+++ Records for this task +++

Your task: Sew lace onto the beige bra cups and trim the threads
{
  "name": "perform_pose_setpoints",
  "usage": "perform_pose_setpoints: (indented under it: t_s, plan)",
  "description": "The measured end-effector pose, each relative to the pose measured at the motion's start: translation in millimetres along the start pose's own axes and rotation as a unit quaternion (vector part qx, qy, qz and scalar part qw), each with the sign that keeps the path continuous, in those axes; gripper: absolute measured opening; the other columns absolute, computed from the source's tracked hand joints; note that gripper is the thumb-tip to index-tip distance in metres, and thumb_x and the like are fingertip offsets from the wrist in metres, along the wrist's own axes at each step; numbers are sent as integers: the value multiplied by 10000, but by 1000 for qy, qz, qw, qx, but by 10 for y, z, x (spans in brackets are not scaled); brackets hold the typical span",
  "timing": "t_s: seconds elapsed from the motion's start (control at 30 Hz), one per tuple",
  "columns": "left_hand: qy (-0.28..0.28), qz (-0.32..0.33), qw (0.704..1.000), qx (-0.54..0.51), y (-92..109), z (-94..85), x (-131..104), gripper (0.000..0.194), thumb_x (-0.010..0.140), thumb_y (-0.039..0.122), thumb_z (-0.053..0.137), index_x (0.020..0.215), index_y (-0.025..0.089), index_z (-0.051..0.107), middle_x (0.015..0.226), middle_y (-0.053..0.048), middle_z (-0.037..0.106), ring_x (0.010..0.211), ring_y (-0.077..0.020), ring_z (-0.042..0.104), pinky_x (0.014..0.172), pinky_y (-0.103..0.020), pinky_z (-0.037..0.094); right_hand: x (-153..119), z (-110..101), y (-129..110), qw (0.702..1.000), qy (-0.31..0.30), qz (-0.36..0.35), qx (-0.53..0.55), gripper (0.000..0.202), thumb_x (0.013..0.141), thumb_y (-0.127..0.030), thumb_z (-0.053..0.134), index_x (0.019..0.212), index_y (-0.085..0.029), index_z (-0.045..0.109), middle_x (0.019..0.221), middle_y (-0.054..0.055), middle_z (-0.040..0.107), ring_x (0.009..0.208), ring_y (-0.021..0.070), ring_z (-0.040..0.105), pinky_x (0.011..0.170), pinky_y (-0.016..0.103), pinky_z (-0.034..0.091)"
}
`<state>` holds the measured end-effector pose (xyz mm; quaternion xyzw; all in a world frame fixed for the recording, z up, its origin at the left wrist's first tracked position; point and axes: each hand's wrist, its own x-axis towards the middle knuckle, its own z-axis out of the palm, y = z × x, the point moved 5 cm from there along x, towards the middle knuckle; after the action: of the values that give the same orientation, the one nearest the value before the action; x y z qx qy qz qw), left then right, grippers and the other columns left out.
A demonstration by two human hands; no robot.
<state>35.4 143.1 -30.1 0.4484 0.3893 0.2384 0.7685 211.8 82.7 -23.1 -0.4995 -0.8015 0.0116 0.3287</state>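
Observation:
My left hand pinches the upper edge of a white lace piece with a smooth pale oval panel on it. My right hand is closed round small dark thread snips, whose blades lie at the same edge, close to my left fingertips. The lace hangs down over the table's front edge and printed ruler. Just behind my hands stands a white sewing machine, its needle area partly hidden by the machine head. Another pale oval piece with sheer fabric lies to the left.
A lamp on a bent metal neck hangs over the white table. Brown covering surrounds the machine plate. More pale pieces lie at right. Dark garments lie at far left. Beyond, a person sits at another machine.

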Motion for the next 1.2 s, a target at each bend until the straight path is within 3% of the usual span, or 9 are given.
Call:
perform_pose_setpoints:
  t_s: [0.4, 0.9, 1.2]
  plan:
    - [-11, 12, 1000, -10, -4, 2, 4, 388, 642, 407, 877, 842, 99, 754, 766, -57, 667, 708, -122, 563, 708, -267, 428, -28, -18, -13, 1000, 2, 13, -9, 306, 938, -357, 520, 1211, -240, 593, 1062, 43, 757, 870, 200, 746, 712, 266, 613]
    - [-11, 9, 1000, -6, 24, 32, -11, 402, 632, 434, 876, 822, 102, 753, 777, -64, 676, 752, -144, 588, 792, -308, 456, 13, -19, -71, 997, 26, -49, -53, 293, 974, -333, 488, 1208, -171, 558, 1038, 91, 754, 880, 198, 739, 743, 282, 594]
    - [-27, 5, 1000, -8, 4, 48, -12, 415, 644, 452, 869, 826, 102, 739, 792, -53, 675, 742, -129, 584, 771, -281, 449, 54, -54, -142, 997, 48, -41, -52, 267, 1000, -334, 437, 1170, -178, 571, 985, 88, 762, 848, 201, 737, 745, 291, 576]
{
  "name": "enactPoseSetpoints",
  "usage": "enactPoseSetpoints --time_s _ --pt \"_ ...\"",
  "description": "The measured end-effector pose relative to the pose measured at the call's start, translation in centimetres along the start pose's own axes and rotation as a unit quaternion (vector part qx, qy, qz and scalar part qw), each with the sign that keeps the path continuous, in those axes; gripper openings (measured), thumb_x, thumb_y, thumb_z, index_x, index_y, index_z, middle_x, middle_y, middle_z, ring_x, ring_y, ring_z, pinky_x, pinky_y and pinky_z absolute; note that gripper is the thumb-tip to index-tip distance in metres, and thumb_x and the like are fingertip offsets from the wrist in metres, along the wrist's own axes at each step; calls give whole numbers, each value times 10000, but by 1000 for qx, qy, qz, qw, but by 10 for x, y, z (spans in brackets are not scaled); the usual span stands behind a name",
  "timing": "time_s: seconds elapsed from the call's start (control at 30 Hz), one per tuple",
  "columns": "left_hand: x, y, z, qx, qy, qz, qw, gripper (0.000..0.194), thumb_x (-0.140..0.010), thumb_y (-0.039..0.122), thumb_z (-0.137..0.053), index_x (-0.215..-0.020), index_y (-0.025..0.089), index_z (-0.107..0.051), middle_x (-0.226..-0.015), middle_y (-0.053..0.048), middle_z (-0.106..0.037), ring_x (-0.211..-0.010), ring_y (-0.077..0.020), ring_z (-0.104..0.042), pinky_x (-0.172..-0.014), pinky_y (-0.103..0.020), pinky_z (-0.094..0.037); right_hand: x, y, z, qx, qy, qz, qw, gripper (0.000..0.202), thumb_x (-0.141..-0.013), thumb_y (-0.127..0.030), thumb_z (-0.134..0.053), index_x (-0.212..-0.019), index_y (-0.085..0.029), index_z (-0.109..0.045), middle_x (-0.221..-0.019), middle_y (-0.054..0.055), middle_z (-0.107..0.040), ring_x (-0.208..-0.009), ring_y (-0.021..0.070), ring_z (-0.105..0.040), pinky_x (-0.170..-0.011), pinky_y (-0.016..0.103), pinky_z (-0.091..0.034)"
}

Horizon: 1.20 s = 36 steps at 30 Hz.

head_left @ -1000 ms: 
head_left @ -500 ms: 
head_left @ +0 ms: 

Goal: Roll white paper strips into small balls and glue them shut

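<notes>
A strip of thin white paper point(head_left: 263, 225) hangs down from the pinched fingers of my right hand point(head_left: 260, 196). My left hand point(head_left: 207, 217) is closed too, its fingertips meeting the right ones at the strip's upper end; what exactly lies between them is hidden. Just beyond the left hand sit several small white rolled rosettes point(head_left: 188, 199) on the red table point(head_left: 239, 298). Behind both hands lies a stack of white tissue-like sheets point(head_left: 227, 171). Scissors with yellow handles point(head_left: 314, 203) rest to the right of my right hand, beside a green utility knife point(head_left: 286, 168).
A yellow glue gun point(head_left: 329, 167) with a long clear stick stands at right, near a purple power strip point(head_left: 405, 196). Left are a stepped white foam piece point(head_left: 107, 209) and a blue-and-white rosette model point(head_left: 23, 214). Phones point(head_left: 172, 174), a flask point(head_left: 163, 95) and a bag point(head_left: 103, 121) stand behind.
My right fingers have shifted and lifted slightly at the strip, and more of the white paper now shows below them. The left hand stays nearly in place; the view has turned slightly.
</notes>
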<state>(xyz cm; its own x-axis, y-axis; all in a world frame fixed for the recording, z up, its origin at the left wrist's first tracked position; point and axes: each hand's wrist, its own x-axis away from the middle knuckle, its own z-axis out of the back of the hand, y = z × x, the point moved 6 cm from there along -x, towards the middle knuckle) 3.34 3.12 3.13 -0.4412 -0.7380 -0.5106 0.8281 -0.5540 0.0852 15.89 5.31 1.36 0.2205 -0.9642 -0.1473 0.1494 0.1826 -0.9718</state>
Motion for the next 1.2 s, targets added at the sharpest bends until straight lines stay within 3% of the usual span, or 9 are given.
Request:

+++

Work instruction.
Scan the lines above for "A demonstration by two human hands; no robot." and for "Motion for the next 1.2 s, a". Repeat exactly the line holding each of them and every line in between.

Answer section.
A demonstration by two human hands; no robot.
<state>35.4 143.1 -30.1 0.4484 0.3893 0.2384 0.7685 211.8 82.7 -23.1 -0.4995 -0.8015 0.0116 0.3287</state>
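Observation:
My left hand pinches the upper edge of a white lace piece with a smooth pale oval panel on it. My right hand is closed round small dark thread snips, whose blades lie at the same edge, close to my left fingertips. The lace hangs down over the table's front edge and printed ruler. Just behind my hands stands a white sewing machine, its needle area partly hidden by the machine head. Another pale oval piece with sheer fabric lies to the left.
A lamp on a bent metal neck hangs over the white table. Brown covering surrounds the machine plate. More pale pieces lie at right. Dark garments lie at far left. Beyond, a person sits at another machine.
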
Motion for the next 1.2 s, a target at each bend until the straight path is within 3% of the usual span, or 9 are given.

The exercise is complete with this answer.